Drinking water is also a contentious matter in Khuzestan, where the wealthy buy bottled water or costly home purification systems and the poorer residents boil the yellow gray substance that often flows from their taps.
The oil ministry has admitted to playing a role in the drying of the province’s rivers and wetlands for oil exploration and extraction, but each administration blames the previous one. In September 2016, the current Iranian oil minister, Bijan Zangeneh, told an audience in Ahvaz: “People here blame the oil ministry for all the ills, but there are 18 other ministries here carrying out projects.”
While the environmental protection agency, the provincial governor’s office, and various NGOs have called for immediate action, major efforts seem far off. Panahi tells me that 550,000 hectares of the province lie in what he called a critical state—no longer usable and a major source of dust. Proposed solutions proposed include applying mulch to the surface of the soil and planting resistant greens. But, a deputy of the governor’s office told Motherboard, “We have no budget and much of these lands are privately owned, so we have no jurisdiction.”
In southern Khuzestan live the Marsh Arabs, communities who have for centuries lived around the Shatt Al Arab river and sustained themselves through date farming, fishing, and bird hunting. They were the first to bear the brunt of the coming changes.
Today, all across the riverlands of the Shatt, dry date orchards can be seen from afar. A local farmer pulls the leaves and shows me the drying specks: Fusarium wilt, a blight caused by dust and dryness. He told me of the okra and wheat fields that “grow a few centimeters and then die out.” Even during the war, he said, he produced abundant crops every year—but not so anymore.

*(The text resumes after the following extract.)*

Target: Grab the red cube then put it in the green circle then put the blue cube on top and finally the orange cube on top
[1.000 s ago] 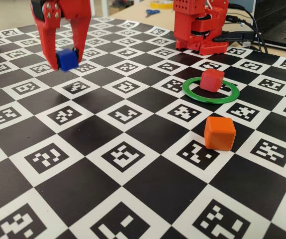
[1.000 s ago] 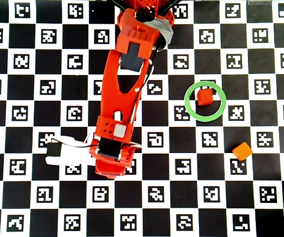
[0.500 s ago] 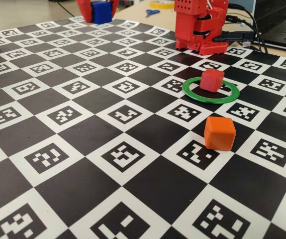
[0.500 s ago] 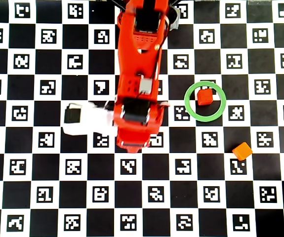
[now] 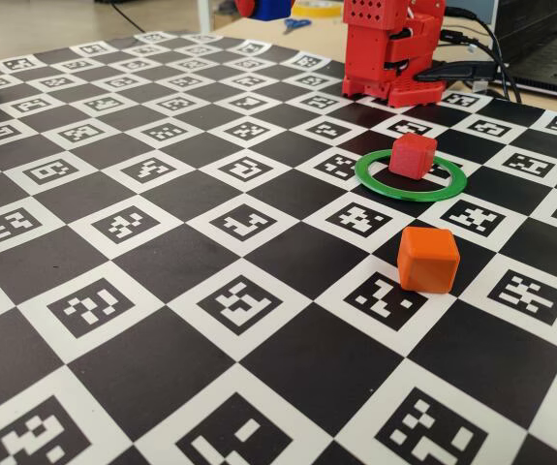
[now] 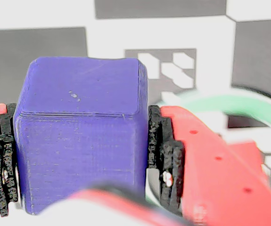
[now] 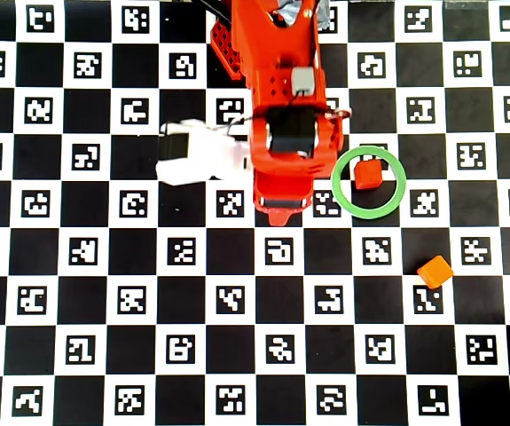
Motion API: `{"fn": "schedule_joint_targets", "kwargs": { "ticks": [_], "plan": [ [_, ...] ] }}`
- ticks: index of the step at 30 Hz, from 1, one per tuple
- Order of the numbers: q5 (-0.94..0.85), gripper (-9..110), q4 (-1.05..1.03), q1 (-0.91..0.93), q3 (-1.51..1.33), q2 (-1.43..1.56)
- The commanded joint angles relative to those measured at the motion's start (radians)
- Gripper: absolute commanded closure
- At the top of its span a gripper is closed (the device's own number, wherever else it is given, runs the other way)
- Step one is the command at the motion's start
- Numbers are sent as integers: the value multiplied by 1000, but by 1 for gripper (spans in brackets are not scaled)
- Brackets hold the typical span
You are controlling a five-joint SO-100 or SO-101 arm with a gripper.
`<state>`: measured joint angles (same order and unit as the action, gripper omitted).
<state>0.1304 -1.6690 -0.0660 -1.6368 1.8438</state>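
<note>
Red cube sat inside green circle; gripper clenched blue cube, unstacked; orange cube waited toward board's right edge

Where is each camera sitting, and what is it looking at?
Fixed view: low at the table's edge, facing the arm's base across the board.
Wrist view: on the gripper, looking at the blue cube it holds.
Overhead view: above, looking down on the arm.
Fixed and overhead views share the red cube in the green circle and the orange cube.
</note>
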Motion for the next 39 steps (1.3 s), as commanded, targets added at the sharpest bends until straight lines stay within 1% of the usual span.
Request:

Farming began in the Fertile Crescent roughly 10,000 years ago, but by 3800 BC, farmland began drying out. The region instead became a network of towns and cities, and thrived as a cultural and political center. Eventually the area would again metamorphose into the global heart of the energy industry. Now Iran and its neighbors are facing new a climate challenge. When the dust settles, what will the Fertile Crescent become?